EXERCISE AIM » Go to the line containing "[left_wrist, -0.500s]" in the records below and print it and every following line exactly, on through the line containing "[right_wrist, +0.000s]", then stop.

DATA FOR THIS TASK »
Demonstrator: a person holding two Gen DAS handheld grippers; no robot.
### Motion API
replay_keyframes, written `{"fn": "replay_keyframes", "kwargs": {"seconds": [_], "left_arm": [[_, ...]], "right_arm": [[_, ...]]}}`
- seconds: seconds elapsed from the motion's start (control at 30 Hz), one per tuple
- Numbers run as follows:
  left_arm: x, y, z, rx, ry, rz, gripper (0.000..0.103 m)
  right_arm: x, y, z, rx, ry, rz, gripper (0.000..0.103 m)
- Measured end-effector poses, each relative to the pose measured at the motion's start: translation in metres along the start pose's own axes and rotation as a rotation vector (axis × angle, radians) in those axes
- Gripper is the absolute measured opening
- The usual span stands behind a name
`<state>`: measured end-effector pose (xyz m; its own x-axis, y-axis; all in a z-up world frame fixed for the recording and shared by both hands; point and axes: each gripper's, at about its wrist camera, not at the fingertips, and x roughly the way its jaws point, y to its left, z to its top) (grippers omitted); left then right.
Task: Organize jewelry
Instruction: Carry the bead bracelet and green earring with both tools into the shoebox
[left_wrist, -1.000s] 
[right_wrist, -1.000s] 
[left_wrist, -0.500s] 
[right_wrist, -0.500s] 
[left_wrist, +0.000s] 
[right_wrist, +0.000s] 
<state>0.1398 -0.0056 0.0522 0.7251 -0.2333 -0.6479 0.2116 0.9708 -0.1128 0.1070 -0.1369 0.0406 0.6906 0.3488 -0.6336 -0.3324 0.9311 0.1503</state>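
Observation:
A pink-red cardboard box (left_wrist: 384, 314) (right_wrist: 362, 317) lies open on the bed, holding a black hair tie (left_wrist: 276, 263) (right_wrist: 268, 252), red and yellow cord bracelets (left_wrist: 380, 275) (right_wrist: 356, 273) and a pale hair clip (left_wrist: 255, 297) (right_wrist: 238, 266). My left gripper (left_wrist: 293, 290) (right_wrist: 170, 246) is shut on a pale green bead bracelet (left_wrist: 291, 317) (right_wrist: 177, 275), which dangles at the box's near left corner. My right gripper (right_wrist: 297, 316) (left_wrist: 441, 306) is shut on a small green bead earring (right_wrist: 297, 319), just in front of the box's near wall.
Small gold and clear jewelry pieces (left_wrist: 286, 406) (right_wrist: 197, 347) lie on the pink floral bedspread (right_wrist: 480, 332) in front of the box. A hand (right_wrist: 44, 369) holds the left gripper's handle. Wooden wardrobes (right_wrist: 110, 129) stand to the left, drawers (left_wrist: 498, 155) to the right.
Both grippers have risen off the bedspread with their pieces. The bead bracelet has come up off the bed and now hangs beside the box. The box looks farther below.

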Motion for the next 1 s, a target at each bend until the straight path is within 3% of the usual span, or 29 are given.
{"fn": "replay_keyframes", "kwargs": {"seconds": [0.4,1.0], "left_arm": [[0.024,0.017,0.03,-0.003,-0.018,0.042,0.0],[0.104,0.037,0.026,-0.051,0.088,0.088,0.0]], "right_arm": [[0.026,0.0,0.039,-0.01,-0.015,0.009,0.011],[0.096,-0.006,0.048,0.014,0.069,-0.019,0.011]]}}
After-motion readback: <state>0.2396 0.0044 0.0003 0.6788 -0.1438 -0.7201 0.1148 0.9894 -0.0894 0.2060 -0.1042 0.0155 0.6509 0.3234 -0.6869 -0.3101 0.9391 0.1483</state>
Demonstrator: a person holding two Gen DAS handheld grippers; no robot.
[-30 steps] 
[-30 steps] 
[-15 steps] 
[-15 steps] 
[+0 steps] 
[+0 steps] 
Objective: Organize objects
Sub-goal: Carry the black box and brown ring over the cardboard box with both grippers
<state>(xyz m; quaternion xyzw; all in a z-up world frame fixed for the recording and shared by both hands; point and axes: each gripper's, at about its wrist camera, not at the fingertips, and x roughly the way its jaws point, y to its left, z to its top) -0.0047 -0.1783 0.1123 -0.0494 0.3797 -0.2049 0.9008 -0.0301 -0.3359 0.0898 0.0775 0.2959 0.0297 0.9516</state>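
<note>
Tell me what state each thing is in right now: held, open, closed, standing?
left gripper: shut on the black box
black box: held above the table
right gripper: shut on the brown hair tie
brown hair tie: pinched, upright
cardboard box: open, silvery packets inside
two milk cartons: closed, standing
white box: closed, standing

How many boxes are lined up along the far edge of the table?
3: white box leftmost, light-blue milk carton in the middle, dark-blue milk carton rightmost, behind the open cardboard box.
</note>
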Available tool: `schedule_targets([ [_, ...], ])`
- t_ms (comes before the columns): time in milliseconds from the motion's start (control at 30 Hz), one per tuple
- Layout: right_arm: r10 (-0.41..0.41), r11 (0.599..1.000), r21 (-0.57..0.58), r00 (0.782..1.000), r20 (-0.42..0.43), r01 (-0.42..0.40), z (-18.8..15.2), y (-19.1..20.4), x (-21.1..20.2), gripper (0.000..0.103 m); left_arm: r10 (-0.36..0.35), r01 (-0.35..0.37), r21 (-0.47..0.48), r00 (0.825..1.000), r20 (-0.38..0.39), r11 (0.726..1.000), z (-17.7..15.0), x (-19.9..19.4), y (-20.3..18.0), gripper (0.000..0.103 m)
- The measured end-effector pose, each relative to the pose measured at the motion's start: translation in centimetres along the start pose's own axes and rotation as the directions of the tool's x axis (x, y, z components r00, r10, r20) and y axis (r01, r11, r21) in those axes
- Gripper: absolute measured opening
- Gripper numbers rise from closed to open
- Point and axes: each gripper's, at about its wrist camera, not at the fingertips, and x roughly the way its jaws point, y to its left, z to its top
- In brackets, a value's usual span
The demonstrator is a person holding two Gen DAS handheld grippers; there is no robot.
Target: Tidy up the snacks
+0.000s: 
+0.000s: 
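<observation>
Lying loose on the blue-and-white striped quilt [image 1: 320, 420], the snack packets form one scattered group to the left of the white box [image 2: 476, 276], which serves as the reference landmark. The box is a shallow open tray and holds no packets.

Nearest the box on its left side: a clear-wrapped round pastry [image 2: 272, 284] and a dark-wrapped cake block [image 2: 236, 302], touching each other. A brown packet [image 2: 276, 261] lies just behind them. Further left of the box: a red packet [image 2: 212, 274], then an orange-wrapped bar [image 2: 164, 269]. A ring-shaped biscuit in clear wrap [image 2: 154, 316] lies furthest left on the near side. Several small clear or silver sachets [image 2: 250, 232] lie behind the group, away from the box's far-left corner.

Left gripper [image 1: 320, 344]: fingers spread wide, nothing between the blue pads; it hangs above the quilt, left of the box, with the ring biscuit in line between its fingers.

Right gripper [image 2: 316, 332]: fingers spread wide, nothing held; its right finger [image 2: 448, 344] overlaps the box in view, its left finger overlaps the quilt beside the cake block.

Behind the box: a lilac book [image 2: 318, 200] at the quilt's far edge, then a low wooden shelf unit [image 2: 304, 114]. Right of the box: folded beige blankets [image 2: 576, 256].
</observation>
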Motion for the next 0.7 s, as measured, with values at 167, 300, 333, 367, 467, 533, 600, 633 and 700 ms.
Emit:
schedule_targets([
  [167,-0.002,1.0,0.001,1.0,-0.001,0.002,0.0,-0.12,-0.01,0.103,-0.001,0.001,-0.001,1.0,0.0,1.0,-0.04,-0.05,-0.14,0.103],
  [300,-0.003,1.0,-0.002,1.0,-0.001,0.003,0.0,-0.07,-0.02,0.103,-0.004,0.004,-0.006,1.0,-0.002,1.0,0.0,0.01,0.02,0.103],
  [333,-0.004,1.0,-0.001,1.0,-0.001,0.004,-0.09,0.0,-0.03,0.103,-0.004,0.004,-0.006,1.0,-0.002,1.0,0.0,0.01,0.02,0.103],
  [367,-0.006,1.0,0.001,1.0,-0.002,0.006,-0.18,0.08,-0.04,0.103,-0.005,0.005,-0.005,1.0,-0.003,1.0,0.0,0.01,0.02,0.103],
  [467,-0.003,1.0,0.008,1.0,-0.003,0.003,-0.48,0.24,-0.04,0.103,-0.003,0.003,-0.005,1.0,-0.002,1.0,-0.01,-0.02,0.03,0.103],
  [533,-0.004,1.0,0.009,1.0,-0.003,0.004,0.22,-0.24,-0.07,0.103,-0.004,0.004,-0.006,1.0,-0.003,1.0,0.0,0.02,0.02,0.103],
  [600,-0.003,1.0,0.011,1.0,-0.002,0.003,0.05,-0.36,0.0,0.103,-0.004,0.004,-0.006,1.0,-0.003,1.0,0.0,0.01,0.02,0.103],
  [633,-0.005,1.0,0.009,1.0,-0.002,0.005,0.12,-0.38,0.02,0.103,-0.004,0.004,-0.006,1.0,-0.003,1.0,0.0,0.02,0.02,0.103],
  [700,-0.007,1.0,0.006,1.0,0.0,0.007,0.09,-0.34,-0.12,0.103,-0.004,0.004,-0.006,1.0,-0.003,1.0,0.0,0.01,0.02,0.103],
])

ANSWER TO THE PROBLEM »
[left_wrist, -0.500s] 
[right_wrist, -0.500s] 
[left_wrist, +0.000s] 
[right_wrist, +0.000s] 

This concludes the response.